ABOUT THIS TASK:
Each and every line below goes into your answer unchanged, but leave out the images.

------ INPUT DATA

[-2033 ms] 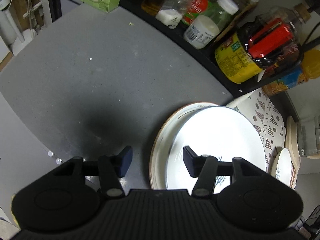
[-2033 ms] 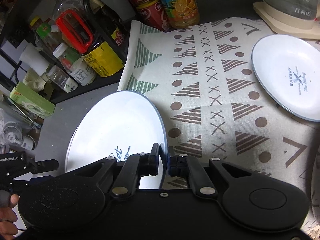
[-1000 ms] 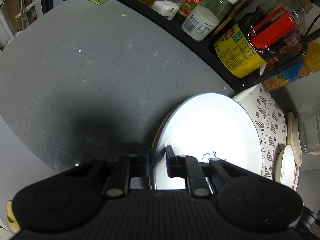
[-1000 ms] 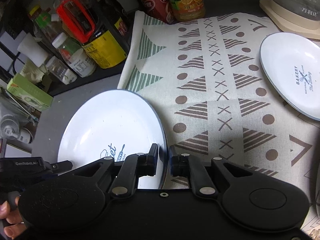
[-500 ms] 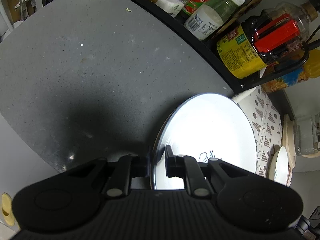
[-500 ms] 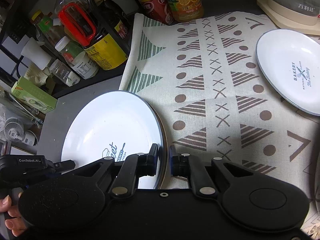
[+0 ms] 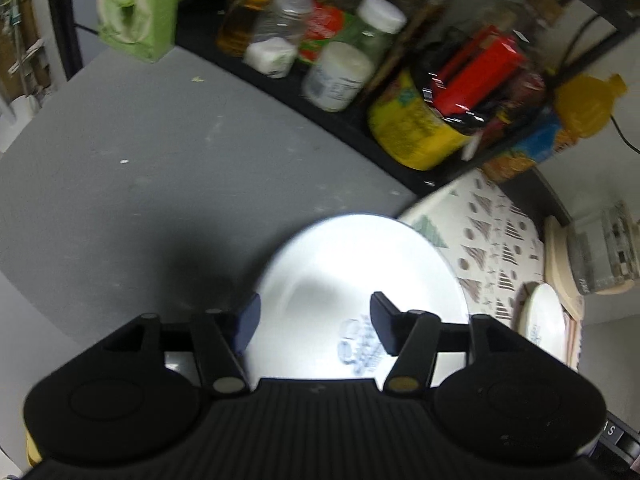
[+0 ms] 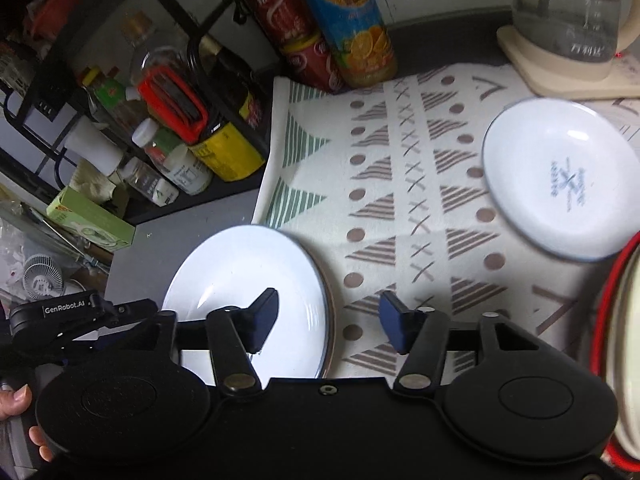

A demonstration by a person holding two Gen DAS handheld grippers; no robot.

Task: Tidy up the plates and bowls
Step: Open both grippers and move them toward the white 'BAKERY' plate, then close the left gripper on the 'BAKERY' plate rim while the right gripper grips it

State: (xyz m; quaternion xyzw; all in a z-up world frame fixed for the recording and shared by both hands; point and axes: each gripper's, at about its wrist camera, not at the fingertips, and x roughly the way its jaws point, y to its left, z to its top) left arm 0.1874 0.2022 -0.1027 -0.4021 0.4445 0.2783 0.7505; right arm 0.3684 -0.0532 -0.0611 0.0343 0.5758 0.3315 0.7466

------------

RESULT OF THIS TASK:
[-2033 ms] 
[-2033 ms] 
[-1000 ms] 
[-1000 ms] 
[-500 ms] 
[-500 ms] 
[+0 ms] 
[+0 ms] 

A demonstration by a person holding two Gen DAS handheld grippers; no robot.

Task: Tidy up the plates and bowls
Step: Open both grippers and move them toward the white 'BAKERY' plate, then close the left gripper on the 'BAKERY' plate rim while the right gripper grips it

State: (xyz m; quaternion xyzw; all in a z-up world frame fixed for the recording and shared by both hands; point and axes: each gripper's, at about its wrist camera, not at the fingertips, and x roughly the way its jaws point, y to its left, z to its top) left arm 0.1874 0.2022 -0.1027 -0.4021 0.4445 0.2783 0.7505; right arm 0.3684 -0.0532 -0.0611 0.0343 0.5758 0.3315 0.7466

What the exercise asked for is now done.